We almost always go to the Bishan-Ang Mo Kio Park. It’s a beautiful space with a waterway running through it.

We often spend our time playing with this spinning top catapult that you catapult into the air so you can watch it fly with the breeze with its inbuilt LED light flickering away amongst the park lamps.  E-Man loves this especially because he gets to pick up the top wherever it lands. Sometimes our spinning top catapult attracts other young kids who stop and watch us play. Sometimes I let them have a go as well. Most other times we bring our big bottle of bubbles and let E-Man run after the bubbles.

E-Man at Bishan Park
E-Man at Bishan Park. Can you see MacDonald’s across the waterway?

We aren’t the only ones in the park.

Once, as we walked towards the space we often occupy, we met an older couple dancing in rhythm with a ball and racquet. We were all mesmerised for a while. It looked a bit like tai chi or qi gong, but yet different. I had personally never seen anything like that before. E-Man loved it. He watched them for a while, enjoying the traditional Chinese music blaring from their small transistor radio.

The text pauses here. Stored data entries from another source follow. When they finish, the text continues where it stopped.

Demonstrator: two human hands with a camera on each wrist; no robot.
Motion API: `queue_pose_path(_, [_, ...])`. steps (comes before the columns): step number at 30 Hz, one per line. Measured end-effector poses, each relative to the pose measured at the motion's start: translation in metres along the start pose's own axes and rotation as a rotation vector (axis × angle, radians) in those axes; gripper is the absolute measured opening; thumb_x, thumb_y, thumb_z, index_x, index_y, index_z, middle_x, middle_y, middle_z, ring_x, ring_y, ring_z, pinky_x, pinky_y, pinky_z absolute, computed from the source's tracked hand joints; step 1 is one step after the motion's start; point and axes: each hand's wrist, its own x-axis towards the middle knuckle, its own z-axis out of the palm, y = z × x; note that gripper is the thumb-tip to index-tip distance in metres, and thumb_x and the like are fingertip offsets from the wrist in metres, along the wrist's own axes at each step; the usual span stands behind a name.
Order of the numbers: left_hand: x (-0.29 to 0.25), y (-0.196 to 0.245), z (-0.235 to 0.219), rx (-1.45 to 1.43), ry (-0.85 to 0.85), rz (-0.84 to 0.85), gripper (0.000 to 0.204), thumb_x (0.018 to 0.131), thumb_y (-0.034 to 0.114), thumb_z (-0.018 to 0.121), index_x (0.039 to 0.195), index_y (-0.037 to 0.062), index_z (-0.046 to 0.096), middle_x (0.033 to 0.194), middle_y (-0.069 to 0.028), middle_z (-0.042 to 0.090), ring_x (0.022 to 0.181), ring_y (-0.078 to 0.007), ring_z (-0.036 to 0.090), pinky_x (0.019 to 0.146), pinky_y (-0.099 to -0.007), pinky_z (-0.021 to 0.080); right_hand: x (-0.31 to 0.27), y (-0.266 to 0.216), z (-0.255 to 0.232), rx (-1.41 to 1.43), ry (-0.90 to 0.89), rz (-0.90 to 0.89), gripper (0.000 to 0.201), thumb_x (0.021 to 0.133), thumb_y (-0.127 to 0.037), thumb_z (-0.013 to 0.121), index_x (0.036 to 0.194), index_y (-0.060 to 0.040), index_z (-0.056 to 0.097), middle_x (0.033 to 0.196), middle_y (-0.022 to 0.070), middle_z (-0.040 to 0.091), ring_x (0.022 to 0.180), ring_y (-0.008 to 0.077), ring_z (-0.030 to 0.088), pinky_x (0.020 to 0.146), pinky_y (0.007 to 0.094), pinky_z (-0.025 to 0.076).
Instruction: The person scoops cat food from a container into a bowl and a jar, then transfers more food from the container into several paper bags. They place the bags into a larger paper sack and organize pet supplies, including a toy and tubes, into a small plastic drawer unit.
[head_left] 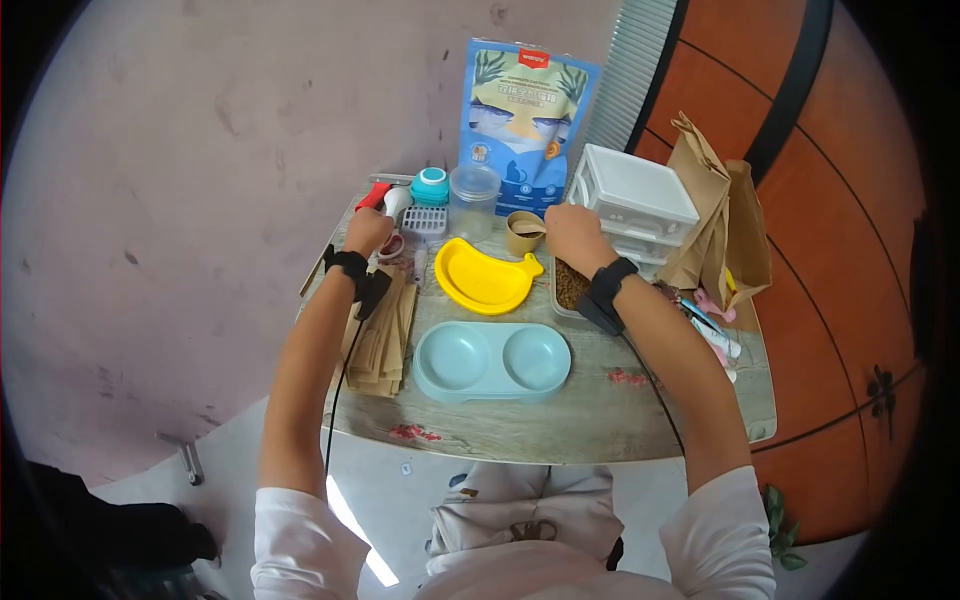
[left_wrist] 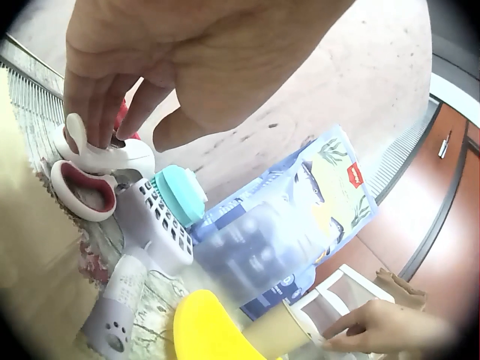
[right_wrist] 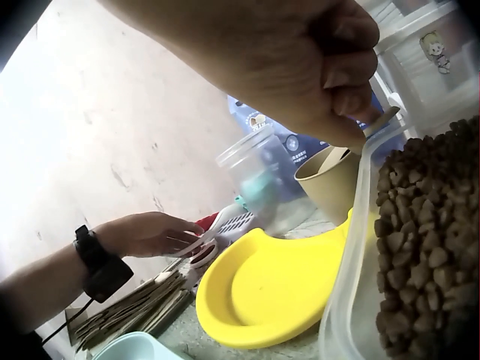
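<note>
My right hand (head_left: 577,238) pinches a pale spoon (right_wrist: 384,121) whose other end dips into a beige cup (head_left: 523,232). The clear tub of brown kibble (right_wrist: 427,232) lies right under that wrist. At the far left of the table, my left hand (left_wrist: 157,82) reaches down with fingers loosely extended. Their tips are at a white, rounded plastic thing (left_wrist: 127,157), whose kind is partly hidden by the fingers. Beside it lie white-and-red-handled scissors (left_wrist: 84,191), a red object (head_left: 373,196) and a grey slotted litter scoop (left_wrist: 154,232).
A yellow dish (head_left: 485,277) and a light-blue double bowl (head_left: 492,392) sit mid-table. Behind are a teal item (head_left: 430,186), a clear jar (head_left: 474,203) and a blue food bag (head_left: 525,120). White drawers (head_left: 640,190) and paper bags (head_left: 700,210) stand right; folded paper bags (head_left: 380,345) lie left.
</note>
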Motion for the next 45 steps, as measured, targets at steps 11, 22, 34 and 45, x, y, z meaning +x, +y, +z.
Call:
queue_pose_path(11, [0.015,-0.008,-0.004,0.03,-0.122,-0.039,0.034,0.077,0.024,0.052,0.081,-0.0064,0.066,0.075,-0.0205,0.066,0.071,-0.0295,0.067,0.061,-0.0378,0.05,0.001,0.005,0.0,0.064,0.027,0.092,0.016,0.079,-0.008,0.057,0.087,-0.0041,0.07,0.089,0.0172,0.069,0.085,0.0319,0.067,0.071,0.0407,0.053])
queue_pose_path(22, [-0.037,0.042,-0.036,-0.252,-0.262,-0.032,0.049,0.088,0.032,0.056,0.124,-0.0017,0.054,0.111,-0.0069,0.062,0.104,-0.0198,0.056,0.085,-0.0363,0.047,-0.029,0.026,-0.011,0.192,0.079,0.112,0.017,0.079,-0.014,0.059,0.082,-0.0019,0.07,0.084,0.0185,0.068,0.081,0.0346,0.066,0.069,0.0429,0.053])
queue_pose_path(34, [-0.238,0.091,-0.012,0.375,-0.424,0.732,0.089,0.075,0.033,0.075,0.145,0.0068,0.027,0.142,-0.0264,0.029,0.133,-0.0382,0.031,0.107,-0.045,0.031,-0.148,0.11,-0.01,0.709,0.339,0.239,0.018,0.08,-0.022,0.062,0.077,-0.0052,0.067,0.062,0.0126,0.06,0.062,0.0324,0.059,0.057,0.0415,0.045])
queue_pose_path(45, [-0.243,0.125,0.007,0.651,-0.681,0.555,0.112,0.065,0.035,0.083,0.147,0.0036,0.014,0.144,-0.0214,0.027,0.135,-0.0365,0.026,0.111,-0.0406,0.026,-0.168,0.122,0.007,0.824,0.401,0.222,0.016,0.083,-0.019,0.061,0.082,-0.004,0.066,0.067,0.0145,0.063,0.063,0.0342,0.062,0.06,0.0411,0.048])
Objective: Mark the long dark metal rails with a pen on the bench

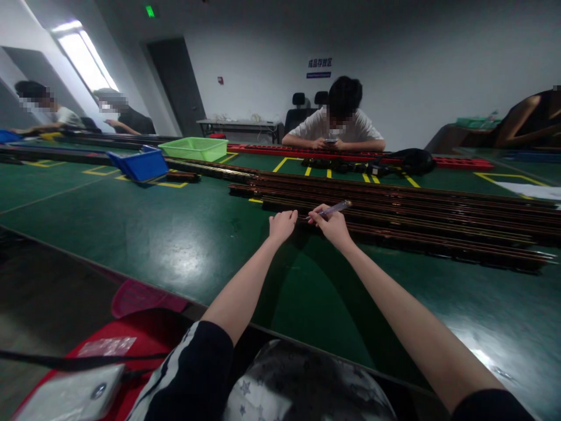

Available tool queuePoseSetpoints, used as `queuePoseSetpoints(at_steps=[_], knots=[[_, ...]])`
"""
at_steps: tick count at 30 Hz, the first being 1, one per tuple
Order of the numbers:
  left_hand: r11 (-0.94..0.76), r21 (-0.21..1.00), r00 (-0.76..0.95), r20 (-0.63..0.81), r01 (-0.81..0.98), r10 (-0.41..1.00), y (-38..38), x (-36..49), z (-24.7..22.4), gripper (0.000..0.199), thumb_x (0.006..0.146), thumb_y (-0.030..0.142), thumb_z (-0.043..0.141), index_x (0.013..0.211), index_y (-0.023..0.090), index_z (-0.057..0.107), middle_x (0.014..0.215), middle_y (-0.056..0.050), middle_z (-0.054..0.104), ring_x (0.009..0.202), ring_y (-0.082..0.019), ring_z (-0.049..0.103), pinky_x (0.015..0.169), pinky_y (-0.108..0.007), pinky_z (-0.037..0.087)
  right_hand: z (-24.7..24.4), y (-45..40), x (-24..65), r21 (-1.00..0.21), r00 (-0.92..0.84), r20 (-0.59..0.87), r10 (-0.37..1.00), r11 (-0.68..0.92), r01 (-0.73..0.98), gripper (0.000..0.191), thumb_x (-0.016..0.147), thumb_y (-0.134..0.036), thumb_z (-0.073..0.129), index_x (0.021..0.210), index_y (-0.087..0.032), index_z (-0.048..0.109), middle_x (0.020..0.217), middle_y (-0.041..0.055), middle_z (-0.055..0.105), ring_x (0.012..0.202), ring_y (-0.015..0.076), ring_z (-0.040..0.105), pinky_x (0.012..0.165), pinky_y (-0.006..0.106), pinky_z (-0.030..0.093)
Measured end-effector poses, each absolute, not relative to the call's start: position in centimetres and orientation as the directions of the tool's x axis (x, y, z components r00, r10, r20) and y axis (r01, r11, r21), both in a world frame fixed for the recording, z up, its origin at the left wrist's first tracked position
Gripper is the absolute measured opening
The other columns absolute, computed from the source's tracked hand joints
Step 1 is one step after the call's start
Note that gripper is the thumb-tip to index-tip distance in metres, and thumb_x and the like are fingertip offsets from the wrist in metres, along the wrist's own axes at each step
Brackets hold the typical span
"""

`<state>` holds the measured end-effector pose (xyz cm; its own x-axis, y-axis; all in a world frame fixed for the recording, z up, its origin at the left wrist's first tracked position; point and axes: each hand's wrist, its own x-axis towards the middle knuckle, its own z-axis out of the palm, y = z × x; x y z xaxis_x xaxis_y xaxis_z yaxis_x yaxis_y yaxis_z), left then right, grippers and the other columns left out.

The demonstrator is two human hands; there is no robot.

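Long dark strips with copper-coloured edges (394, 202) lie in rows across the green table (175, 234). At the near left end of the rows is my left hand (283, 227), its fingers curled down against a strip; whatever is under them is hidden. Just to its right, my right hand (331, 227) grips a slim tool with a clear purple handle (336, 207). The handle slants up to the right, and its thin tip points left toward my left fingers. A narrow gap separates the two hands.
A blue bin (144, 165) and a green basket (194, 148) stand at the back left. Black cables (407, 162) and a red rack (464, 164) lie beyond the strips. A person (337, 117) leans on the far side; other people sit left and right.
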<state>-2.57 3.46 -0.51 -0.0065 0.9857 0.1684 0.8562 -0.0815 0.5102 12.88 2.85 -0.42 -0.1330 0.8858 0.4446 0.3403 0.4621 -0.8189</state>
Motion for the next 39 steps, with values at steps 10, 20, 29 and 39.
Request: queuePoseSetpoints(at_steps=[10,20,29,39], knots=[[-0.080,0.520,-0.010,0.167,0.850,0.986,3.40,-2.53,-0.50,0.041,0.096,0.030,0.029,0.068,0.019,0.057,0.084,-0.006,0.069,0.087,-0.022,0.062,0.086,-0.036,0.038,-0.56,2.56,12.63,-0.772,-0.122,0.493,0.861,0.498,0.396,0.019,0.085,-0.037,0.056,0.077,-0.020,0.060,0.069,0.0034,0.068,0.065,0.0190,0.064,0.062,0.031,0.049],[-0.091,0.506,0.001,0.175,0.858,0.985,3.45,-2.49,-0.46,0.039,0.094,0.027,0.029,0.071,0.020,0.060,0.086,-0.006,0.070,0.090,-0.024,0.063,0.086,-0.037,0.039,-0.06,2.29,12.86,-0.793,-0.089,0.502,0.861,0.498,0.351,0.025,0.084,-0.042,0.056,0.076,-0.019,0.059,0.064,0.0045,0.066,0.059,0.0186,0.062,0.059,0.031,0.050],[-0.071,0.505,-0.014,0.162,0.860,0.987,3.34,-2.41,-0.39,0.040,0.095,0.030,0.030,0.072,0.020,0.061,0.086,-0.006,0.070,0.089,-0.022,0.063,0.088,-0.034,0.039,-0.02,2.40,12.96,-0.785,-0.073,0.499,0.864,0.486,0.386,0.027,0.084,-0.046,0.054,0.076,-0.020,0.058,0.064,0.0048,0.066,0.059,0.0194,0.063,0.060,0.031,0.051],[-0.084,0.528,-0.010,0.173,0.845,0.985,3.50,-2.46,-0.56,0.040,0.095,0.030,0.029,0.071,0.019,0.059,0.085,-0.006,0.069,0.088,-0.022,0.063,0.089,-0.037,0.038,-0.18,2.41,13.07,-0.788,-0.113,0.500,0.859,0.505,0.352,0.026,0.082,-0.045,0.056,0.074,-0.021,0.057,0.063,0.0036,0.064,0.061,0.0189,0.063,0.060,0.031,0.050]])
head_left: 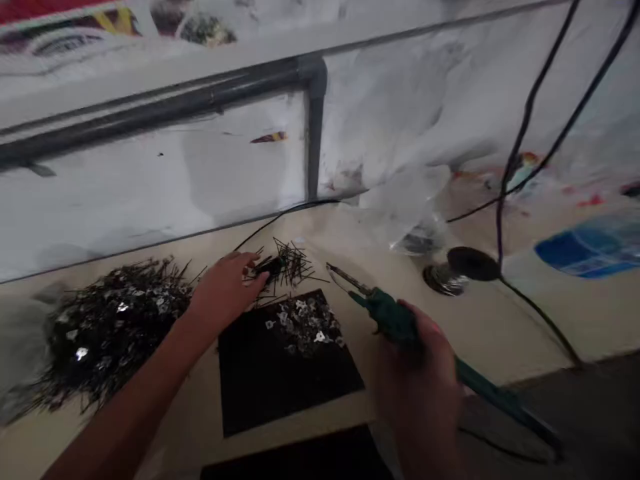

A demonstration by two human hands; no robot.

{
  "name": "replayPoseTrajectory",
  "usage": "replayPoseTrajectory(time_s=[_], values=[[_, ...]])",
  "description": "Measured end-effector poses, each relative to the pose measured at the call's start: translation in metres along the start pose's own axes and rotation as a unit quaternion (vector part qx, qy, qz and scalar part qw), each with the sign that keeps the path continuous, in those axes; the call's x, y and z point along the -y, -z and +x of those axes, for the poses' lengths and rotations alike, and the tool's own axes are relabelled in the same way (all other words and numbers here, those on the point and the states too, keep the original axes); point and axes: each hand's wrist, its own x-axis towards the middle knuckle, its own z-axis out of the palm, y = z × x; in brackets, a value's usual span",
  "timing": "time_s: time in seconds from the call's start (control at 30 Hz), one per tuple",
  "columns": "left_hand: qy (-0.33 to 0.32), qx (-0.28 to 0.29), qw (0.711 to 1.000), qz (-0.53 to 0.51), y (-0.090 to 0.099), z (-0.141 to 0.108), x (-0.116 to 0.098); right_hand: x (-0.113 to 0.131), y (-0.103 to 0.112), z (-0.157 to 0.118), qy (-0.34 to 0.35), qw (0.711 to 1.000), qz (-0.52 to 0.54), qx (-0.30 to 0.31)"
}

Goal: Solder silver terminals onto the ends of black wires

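Observation:
My left hand (223,290) reaches over a loose pile of thin black wires (297,263). Its thumb and index finger are apart and curved, close to a small dark object (270,268) among the wires; whether they touch it I cannot tell. In my right hand (425,373), blurred by motion, is a green soldering gun (395,317), its metal tip pointing up and left toward the wires. Between my hands lies a black board (280,393) with a heap of small shiny metal tabs (313,323) on its far part.
At left is a large heap of dark wires with metal tabs (120,320). A solder spool (447,279), a clear plastic bag (417,230) and a blue-printed wrapper (585,247) lie at right. Black cords (527,113) hang there. A grey pipe (150,117) runs along the wall.

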Motion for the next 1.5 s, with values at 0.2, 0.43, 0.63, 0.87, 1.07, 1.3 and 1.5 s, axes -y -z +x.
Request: replayPoseTrajectory(time_s=[0.2, 0.43, 0.63, 0.87, 1.07, 1.3, 1.5], values=[[-0.044, -0.009, 0.998, 0.040, -0.013, 0.020, -0.013, 0.003, 0.002, -0.001, 0.096, 0.994, -0.048, 0.014], [-0.060, -0.037, 0.997, 0.024, -0.015, 0.021, -0.007, -0.005, 0.005, 0.001, 0.111, 0.993, -0.022, 0.024], [-0.084, -0.045, 0.995, 0.005, -0.010, 0.024, -0.005, -0.004, 0.001, 0.000, 0.080, 0.996, 0.018, 0.037], [-0.096, -0.043, 0.994, 0.012, -0.003, 0.021, -0.005, -0.001, 0.002, -0.001, 0.108, 0.993, -0.029, 0.033], [-0.095, -0.049, 0.994, 0.009, 0.007, 0.013, -0.001, -0.006, 0.006, 0.000, 0.184, 0.981, -0.056, 0.034], [-0.062, -0.126, 0.989, -0.045, 0.000, -0.049, 0.020, -0.005, 0.003, -0.001, 0.171, 0.984, -0.052, 0.024], [-0.044, -0.217, 0.975, -0.007, -0.045, -0.096, 0.031, -0.005, 0.003, -0.001, 0.131, 0.990, -0.054, 0.024]])
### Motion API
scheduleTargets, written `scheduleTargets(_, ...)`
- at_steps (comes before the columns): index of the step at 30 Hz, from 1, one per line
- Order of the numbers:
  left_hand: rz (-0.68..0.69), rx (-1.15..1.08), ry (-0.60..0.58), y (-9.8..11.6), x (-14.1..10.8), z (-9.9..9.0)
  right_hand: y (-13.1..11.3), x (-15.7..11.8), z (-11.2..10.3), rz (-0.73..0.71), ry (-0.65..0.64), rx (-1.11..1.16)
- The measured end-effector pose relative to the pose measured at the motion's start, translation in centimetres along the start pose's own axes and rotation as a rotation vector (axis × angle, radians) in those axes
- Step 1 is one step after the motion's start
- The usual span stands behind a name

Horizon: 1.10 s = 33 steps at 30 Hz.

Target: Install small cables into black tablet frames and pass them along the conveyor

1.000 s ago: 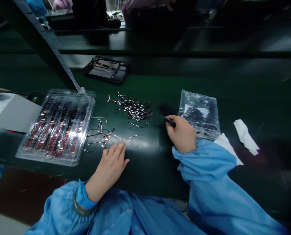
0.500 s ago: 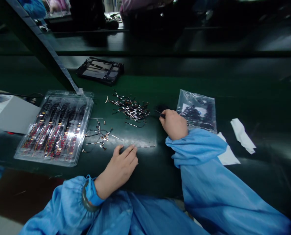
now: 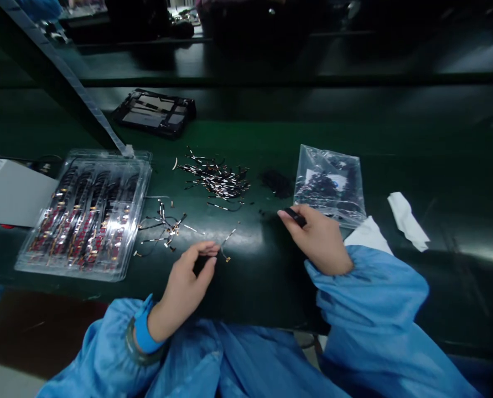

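Note:
My left hand (image 3: 190, 282) is curled with fingertips close together beside a thin cable (image 3: 228, 237) with a small gold connector; whether it grips the cable's end is unclear. In my right hand (image 3: 315, 235) is a small dark tool (image 3: 296, 215), held between thumb and fingers. Left of my left hand lie several loose cables (image 3: 167, 226) with connectors. A larger pile of black-and-white cables (image 3: 221, 177) rests farther back. Small black pieces (image 3: 276, 182) form a heap between that pile and a clear plastic bag (image 3: 329, 182) of dark parts.
A clear tray (image 3: 124, 271) of cable parts sits at left, near a white box (image 3: 14, 190). Farther back lies a black device frame (image 3: 155, 112). White paper pieces (image 3: 407, 221) lie at right. A slanted post (image 3: 76, 83) rises at upper left.
My right hand has moved from the black heap toward me and right, with the dark tool. My left hand has shifted left and turned; the cable beside it now lies at an angle.

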State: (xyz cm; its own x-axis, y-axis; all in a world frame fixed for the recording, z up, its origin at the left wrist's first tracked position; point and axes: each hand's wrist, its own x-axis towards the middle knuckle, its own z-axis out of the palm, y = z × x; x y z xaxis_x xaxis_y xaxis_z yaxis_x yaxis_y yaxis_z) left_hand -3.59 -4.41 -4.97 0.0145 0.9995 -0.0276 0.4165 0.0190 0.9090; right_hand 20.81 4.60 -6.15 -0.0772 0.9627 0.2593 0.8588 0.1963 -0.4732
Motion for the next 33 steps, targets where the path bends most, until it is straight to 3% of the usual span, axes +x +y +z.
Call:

After a while, when they stopped for a break, we went over to talk to them. Conversations always flow easily with a baby in your arms. They let him play with the ball and we realised the ball wasn’t as light as it seemed. They explained what they were practising was called rhythm ball”, a form of tai chi (I think). They even gave me the opportunity to try out their steps. It was certainly not as easy as they made it look! They actually told me that there’s a lady who teaches a group of rhythm ball enthusiasts every Friday and Saturday evenings from 8 pm. I actually went to the park once during those times, but didn’t see anyone, sadly.

Another reason we like the park is because we get to see and meet so many dogs! E-Man is a HUGE animal lover. Every time he sees a little dog he HAS to go up and grab it. Much to the delight of the owner. They just love seeing a little baby run up to their dog to give it a big hug.

E-Man with me and Peaches, the dog my sister was dog-sitting
E-Man with me and Peaches, the dog my sister was dog-sitting

We also play catching and hide-and-seek. I can’t imagine anywhere else in the entire world where a baby can run completely uninhibited in a public park at 9 pm at night.

Oh, I guess at this juncture I should explain why he has to wear a helmet to the park. Yes. It’s because he runs TOO freely that sometimes he topples over. Most of the time it’s my fault because I play a serious(ly fun) game of catching with him. The park is so big and wide and safe that we just run like crazy people everywhere and once he ran too fast and toppled over head first on the path. I heard a thud. Do not judge me.

Needless to say, he has worn a helmet from that time on. It’s actually become a ritual for him. Like he knows that before he gets out of the car, he needs to put his helmet on. Then when he gets back into the car, he gets to take it out.

A few times since then, while playing hide-and-seek, he has accidentally bumped his head on a pole, which was completely pain-free. He even noticed the difference the helmut makes and insists on it when he goes out now.

Apart from the dog-walkers and rhythm ball dancers, I’ve come across late night picnic goers, cyclists, sword fighters, Thai boxers (I think?) and people just sitting on benches talking on phones.

It’s a really safe space for the community. I must also confess that there’s also a large MacDonald’s in the park. I’m not sure what the health conscious amongst us have to say about that, but we personally like it. We can go in and buy a cone anytime we want or even, I confess, chicken nuggets.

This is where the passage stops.